От Крапина с Лисьего острова передали вещи — там была материнская подушка. Почувствовал к этой подушке что-то человеческое, проколовшее в сердце, — и вскоре выгодно обменял её.
Доходящие в лагерь газеты читал, как новости с того света, которого нет в природе, но вести оттуда идут.
В роте по имени его почти никто не знал: фамилию слышат на поверках, и достаточно.
Артём вёл себя так, как будто у него и нет никакого имени. Он — соловецкий гражданин.
На последнем осеннем пароходе приплыла последняя в этом году партия заключённых.
Там было много зелёных, ребячливых, зубастых, по-дурацкому улыбчивых, по-глупому напуганных, — они боялись и, пересиливая страх, спрашивали у тех, кто, на их взгляд, мог ответить.
Один подошёл к Артёму во дворе, у ларька, как-то выделил его, а может, спрашивал подряд каждого и копил ответы.
Спросил: как?
Артём смотрел в сторону. Вдохнул и выдохнул.
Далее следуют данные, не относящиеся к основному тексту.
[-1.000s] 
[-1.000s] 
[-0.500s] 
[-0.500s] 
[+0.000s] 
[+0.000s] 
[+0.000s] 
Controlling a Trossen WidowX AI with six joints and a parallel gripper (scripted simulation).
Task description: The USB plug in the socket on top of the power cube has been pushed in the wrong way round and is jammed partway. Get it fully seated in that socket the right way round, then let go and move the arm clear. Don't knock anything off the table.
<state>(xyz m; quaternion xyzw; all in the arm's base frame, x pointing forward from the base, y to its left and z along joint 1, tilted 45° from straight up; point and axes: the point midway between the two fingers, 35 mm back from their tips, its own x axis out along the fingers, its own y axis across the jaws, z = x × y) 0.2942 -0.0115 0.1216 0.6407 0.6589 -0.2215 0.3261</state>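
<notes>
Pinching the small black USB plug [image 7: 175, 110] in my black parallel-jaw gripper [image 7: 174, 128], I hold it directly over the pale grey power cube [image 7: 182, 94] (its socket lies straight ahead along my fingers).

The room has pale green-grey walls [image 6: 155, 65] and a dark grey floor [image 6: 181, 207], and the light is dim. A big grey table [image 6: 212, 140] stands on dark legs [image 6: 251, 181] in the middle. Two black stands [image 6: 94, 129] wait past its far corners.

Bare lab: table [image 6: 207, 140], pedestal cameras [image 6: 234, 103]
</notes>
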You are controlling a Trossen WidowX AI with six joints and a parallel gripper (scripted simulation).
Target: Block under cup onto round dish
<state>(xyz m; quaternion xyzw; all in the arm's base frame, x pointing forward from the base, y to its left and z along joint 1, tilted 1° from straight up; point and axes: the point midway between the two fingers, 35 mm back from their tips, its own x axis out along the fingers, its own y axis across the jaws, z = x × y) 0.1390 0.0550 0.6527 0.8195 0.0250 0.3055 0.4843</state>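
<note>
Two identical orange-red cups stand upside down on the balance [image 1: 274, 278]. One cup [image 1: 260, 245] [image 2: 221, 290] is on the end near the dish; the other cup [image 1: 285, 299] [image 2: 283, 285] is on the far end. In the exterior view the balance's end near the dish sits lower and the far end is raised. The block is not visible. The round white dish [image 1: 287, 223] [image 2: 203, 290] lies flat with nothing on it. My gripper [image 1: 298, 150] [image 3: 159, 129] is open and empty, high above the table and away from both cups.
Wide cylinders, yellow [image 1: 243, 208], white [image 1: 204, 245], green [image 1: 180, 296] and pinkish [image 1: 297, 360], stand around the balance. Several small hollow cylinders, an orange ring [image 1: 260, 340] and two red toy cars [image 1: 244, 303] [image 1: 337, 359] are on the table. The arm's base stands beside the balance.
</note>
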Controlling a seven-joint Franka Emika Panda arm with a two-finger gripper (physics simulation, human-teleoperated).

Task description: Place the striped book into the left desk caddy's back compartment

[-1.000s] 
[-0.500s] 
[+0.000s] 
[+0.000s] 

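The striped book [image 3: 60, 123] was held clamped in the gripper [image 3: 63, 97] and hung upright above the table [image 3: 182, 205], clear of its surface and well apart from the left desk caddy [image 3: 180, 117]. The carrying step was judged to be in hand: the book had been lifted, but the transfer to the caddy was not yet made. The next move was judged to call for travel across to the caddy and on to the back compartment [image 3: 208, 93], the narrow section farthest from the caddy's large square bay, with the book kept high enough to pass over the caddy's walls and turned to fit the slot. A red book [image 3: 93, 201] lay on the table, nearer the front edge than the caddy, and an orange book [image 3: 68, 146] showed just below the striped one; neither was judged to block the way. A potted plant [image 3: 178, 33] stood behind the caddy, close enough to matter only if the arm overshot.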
Кивнул: бывай.
Мог бы ответить: так.
Если подробнее, то вот.
Бог есть, но он не нуждается в нашей вере. Он как воздух. Разве воздуху нужно, чтоб мы в него верили?
В чём нуждаемся мы — это другой вопрос.
Потом будут говорить, что здесь был ад. А здесь была жизнь.
Смерть — это тоже вполне себе жизнь: надо дожить до этой мысли, её с разбегу не поймёшь.
Что до ада — то он всего лишь одна из форм жизни, ничего страшного.
Но ничего не сказал, пожал плечами, кивнул на Щелкачова — Щелкачов пришёл к ларьку за бумагой и карандашом, он любит всё объяснять.
Артём купил себе стакан молока, медленно выпил — стоя к людям не лицом, в лицо могут рассмотреть, и не спиной — в спину могут толкнуть, а боком.
В молоко падали редкие снежинки.
Вернулся в расположение роты, прилёг на свои нары, нары у него не внизу и не вверху, а посередине.
Тюленью куртку Артём вывернул наизнанку и обшил каким-то рваньём — получилось как раз то безобразие, что требовалось. По крайней мере, красноармейцы зариться не будут. Он не снимал её никогда, даже в роте. Спал тоже в ней.
На том же, именуемом «Глеб Бокий», пароходе вернули в лагерь Осипа Троянского.